Problem to work on:
Copy exactly the stretch of data below from the line with "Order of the" through the line with "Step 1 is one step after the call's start", including both of those lines.
BEGIN
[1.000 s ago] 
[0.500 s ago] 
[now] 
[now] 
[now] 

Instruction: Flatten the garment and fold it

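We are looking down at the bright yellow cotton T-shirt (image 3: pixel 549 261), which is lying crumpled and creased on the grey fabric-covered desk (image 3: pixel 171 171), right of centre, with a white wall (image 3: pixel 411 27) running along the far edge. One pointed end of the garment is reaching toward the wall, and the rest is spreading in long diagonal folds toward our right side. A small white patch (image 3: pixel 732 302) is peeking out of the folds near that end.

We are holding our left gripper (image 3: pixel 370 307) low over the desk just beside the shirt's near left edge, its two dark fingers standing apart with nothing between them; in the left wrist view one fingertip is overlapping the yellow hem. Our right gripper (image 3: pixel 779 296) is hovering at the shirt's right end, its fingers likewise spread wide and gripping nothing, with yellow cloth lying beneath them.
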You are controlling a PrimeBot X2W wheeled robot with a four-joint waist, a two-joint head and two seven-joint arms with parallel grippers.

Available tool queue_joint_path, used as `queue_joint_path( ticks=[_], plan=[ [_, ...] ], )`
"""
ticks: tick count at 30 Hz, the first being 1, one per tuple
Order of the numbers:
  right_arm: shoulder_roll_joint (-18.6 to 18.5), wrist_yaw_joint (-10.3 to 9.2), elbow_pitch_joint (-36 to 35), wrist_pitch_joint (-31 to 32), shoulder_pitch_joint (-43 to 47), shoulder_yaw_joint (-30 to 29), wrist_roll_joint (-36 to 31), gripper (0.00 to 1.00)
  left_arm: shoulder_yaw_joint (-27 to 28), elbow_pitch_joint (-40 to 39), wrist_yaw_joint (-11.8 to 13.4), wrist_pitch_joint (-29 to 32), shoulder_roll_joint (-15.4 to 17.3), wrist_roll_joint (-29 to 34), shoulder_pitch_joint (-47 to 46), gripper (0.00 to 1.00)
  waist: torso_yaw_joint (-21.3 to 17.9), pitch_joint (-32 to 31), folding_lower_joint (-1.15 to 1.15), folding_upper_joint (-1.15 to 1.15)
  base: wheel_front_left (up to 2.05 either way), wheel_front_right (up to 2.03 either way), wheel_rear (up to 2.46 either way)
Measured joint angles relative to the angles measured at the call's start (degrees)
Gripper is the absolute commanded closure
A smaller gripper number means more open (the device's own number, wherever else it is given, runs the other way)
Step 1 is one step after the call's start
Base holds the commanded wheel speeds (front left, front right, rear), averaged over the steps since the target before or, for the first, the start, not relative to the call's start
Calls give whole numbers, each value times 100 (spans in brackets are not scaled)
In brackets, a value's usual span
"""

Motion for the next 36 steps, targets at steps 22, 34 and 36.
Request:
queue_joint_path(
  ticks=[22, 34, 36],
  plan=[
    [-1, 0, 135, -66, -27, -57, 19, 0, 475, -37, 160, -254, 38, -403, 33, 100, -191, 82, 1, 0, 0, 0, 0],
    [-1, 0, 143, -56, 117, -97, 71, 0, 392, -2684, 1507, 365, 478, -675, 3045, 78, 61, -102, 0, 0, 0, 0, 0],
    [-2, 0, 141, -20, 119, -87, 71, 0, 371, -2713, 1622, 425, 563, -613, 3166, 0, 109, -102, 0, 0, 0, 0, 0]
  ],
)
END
Answer to this exercise:
Order of the numbers:
  right_arm: shoulder_roll_joint (-18.6 to 18.5), wrist_yaw_joint (-10.3 to 9.2), elbow_pitch_joint (-36 to 35), wrist_pitch_joint (-31 to 32), shoulder_pitch_joint (-43 to 47), shoulder_yaw_joint (-30 to 29), wrist_roll_joint (-36 to 31), gripper (0.00 to 1.00)
  left_arm: shoulder_yaw_joint (-27 to 28), elbow_pitch_joint (-40 to 39), wrist_yaw_joint (-11.8 to 13.4), wrist_pitch_joint (-29 to 32), shoulder_roll_joint (-15.4 to 17.3), wrist_roll_joint (-29 to 34), shoulder_pitch_joint (-47 to 46), gripper (0.00 to 1.00)
  waist: torso_yaw_joint (-21.3 to 17.9), pitch_joint (-32 to 31), folding_lower_joint (-1.15 to 1.15), folding_upper_joint (-1.15 to 1.15)
  base: wheel_front_left (up to 2.05 either way), wheel_front_right (up to 2.03 either way), wheel_rear (up to 2.46 either way)
Measured joint angles relative to the angles measured at the call's start (degrees)
Gripper is the absolute commanded closure
A smaller gripper number means more open (the device's own number, wherever else it is given, runs the other way)
Step 1 is one step after the call's start

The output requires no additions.